Another tradition is you pick something thats a labor nightmare. Lets say
Osprey super high pressure hydraulics. Now you can fix that in a new A/C using
somewhat better hydraulics design. But its like a murphys law that you'll just
mess up the ... engine controller or some ridiculous thing. Another way to put
it is since pre-roman era times, the troops are always complaining about
something, although what they complain about varies a bit over the centuries.

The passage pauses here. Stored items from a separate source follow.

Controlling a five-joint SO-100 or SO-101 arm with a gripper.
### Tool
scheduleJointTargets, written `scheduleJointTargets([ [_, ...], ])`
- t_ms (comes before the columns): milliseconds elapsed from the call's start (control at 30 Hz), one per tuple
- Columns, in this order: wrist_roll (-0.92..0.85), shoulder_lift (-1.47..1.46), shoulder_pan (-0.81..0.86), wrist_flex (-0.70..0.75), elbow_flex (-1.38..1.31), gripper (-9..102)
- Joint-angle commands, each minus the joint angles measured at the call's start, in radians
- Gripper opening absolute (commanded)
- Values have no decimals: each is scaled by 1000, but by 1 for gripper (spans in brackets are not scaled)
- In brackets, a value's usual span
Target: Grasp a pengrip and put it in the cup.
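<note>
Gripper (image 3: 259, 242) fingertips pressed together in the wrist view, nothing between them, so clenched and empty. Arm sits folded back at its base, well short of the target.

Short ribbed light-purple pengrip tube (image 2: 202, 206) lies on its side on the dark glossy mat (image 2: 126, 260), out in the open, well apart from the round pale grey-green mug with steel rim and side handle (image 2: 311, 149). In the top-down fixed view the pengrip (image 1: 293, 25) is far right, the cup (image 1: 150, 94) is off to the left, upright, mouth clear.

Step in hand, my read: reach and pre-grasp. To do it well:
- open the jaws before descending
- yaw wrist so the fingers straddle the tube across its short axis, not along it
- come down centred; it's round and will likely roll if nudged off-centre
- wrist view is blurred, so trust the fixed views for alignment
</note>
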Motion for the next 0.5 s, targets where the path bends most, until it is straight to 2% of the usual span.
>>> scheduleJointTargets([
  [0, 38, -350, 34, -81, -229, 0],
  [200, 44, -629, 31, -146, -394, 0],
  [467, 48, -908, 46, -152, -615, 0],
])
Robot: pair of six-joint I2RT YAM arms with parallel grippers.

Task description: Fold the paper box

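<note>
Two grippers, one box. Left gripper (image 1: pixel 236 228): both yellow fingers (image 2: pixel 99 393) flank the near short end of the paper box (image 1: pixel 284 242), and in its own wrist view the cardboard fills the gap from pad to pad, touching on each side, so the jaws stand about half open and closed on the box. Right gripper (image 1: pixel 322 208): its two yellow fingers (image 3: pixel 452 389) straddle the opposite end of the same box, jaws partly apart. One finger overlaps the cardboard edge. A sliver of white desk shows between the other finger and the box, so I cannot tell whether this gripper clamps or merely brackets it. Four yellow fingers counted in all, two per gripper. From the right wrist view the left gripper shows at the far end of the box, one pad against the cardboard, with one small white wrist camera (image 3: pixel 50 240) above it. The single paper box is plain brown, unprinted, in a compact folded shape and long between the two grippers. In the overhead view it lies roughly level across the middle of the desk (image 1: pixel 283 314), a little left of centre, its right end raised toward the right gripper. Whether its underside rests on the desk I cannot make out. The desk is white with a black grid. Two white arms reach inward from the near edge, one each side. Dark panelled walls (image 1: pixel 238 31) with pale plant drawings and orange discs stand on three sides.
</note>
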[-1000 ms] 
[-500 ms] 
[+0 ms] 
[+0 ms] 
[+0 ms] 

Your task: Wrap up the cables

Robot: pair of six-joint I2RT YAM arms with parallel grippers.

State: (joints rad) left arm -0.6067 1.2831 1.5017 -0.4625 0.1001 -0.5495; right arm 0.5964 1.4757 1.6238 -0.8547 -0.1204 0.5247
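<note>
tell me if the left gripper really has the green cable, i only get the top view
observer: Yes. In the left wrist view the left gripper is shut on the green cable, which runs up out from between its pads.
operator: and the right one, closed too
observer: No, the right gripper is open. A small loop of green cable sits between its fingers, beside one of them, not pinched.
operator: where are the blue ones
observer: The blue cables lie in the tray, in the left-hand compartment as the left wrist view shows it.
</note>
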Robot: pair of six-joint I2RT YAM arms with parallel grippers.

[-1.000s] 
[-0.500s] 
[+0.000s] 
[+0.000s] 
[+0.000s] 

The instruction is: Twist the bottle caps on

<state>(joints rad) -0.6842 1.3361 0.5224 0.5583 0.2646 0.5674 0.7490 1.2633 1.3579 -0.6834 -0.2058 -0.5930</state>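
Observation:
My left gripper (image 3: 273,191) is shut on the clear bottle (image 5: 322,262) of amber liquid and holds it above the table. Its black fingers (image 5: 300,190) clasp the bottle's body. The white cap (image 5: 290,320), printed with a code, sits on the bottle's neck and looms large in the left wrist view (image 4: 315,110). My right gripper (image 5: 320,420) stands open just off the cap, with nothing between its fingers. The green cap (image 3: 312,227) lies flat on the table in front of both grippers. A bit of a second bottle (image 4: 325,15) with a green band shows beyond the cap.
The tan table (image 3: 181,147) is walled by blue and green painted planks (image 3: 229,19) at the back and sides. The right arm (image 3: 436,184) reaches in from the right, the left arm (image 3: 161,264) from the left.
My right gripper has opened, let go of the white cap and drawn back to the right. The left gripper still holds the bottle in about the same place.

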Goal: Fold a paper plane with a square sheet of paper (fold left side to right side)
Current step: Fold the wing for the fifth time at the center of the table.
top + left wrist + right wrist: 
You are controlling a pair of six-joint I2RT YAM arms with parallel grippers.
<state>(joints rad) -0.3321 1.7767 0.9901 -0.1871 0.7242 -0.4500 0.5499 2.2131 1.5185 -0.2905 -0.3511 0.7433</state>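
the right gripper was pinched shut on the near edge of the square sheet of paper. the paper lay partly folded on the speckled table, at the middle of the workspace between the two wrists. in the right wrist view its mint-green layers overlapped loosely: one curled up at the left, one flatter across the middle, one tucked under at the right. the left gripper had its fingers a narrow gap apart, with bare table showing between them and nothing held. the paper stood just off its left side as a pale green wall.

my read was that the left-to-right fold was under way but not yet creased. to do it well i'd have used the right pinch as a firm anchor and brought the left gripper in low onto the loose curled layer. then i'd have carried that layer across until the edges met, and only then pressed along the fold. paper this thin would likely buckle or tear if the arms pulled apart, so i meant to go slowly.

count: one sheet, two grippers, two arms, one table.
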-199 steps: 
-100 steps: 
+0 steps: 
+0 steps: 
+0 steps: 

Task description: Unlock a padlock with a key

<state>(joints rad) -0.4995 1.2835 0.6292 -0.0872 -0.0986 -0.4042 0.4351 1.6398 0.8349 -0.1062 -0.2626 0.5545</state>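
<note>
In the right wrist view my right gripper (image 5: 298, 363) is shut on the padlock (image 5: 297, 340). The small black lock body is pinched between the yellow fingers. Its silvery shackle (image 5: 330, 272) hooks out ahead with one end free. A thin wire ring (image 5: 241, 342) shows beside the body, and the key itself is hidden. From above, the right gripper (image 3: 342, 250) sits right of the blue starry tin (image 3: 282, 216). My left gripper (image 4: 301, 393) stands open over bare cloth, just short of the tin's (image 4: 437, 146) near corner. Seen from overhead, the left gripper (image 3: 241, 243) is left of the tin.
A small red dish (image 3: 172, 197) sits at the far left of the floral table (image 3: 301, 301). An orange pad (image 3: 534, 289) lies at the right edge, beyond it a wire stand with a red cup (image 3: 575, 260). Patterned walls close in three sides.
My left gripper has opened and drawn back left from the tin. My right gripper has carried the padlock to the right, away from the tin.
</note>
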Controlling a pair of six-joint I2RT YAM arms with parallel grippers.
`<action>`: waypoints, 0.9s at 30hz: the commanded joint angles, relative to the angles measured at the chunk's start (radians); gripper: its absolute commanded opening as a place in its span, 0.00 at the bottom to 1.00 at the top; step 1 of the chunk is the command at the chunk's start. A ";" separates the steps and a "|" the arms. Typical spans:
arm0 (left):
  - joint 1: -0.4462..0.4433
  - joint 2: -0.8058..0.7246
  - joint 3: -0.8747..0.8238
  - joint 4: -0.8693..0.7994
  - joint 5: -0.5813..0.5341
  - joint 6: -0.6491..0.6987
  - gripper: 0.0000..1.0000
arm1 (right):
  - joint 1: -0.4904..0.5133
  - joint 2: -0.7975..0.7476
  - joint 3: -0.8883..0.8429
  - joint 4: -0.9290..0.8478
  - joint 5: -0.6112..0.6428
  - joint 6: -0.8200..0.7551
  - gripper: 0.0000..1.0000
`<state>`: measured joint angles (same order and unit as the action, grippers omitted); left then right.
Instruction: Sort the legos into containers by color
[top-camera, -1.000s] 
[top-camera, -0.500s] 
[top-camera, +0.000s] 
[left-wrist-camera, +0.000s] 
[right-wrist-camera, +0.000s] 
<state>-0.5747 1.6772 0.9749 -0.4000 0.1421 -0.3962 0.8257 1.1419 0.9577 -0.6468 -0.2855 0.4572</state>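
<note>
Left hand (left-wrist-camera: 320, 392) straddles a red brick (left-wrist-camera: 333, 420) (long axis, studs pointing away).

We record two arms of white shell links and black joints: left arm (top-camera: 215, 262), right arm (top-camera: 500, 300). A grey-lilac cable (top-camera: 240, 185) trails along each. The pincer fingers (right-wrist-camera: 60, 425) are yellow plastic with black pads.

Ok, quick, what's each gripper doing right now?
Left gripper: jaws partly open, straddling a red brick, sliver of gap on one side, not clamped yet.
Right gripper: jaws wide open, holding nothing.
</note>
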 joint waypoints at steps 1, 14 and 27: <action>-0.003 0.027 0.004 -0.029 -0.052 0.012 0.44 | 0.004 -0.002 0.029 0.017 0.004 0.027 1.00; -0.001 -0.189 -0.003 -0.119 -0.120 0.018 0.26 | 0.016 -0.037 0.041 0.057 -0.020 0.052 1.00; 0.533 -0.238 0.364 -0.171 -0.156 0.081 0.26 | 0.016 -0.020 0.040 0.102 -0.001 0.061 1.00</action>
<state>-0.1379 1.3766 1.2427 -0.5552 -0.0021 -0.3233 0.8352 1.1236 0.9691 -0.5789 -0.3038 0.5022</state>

So its never all that much cheaper to maintain and operate one similar plane
over another.

------
JVIDEL
Unless they can built it using plants in all 50 states then they don't stand a
chance. The F35 is already built using parts sourced from all 48 continental
states.

Defense procurement has been using pork barrel strategies for decades, its the
industry standard. You can literally sell something that doesn't works for
whatever price you want as long as you got the political backing to do so.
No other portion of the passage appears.